PROMPT
Take from the material every line containing the string "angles" and copy it.

EXERCISE DATA
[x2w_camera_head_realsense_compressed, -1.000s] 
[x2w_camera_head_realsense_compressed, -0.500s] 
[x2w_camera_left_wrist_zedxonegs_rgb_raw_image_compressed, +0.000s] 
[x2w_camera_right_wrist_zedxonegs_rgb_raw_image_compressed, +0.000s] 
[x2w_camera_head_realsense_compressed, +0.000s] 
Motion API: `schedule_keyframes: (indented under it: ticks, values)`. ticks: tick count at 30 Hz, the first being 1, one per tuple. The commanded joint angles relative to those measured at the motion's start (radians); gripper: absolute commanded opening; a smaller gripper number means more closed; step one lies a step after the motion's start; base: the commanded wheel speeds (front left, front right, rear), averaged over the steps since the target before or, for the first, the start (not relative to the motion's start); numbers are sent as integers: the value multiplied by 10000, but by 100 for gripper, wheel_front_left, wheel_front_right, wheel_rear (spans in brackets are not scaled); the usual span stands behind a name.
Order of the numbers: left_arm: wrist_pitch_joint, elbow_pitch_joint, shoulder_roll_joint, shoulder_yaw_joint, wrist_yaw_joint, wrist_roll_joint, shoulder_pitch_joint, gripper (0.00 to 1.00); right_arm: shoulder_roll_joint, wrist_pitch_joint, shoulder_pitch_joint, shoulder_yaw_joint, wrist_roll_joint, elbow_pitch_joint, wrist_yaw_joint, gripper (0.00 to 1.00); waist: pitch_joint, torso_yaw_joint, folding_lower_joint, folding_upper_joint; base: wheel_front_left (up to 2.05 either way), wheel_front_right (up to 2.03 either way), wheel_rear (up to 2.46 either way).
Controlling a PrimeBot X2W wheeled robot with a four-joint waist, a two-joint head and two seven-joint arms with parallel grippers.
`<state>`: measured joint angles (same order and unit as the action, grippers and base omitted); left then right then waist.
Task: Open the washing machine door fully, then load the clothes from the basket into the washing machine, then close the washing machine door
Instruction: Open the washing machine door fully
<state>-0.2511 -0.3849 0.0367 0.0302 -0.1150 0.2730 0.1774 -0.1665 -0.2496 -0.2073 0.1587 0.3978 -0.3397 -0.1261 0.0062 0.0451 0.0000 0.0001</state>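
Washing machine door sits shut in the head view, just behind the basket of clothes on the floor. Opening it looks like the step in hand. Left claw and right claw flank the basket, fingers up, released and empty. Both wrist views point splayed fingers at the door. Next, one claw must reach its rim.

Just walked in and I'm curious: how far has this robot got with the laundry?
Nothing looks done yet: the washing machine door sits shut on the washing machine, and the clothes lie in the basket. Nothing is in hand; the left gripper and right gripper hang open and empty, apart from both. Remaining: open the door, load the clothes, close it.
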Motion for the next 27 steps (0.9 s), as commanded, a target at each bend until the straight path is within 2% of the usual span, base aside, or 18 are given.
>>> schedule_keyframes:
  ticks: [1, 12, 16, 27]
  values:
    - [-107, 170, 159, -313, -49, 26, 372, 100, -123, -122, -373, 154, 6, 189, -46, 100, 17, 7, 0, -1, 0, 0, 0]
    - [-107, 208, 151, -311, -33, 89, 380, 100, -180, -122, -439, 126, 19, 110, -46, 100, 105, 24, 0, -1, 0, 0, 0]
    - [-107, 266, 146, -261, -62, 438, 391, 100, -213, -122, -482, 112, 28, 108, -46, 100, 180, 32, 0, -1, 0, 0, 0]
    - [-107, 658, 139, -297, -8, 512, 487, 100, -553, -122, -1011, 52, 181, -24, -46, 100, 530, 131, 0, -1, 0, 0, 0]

ANSWER TO THE PROBLEM
Motion API: `schedule_keyframes: (indented under it: ticks, values)`. ticks: tick count at 30 Hz, the first being 1, one per tuple. The commanded joint angles relative to those measured at the motion's start (radians); gripper: absolute commanded opening; a smaller gripper number means more closed; step one lies a step after the motion's start; base: the commanded wheel speeds (front left, front right, rear), averaged over the steps since the target before or, for the first, the start (not relative to the motion's start); numbers are sent as integers: the value multiplied by 10000, but by 100 for gripper, wheel_front_left, wheel_front_right, wheel_rear (spans in brackets are not scaled); the usual span stands behind a name.
`<state>`: measured joint angles (same order and unit as the action, grippers and base omitted); left then right then waist.

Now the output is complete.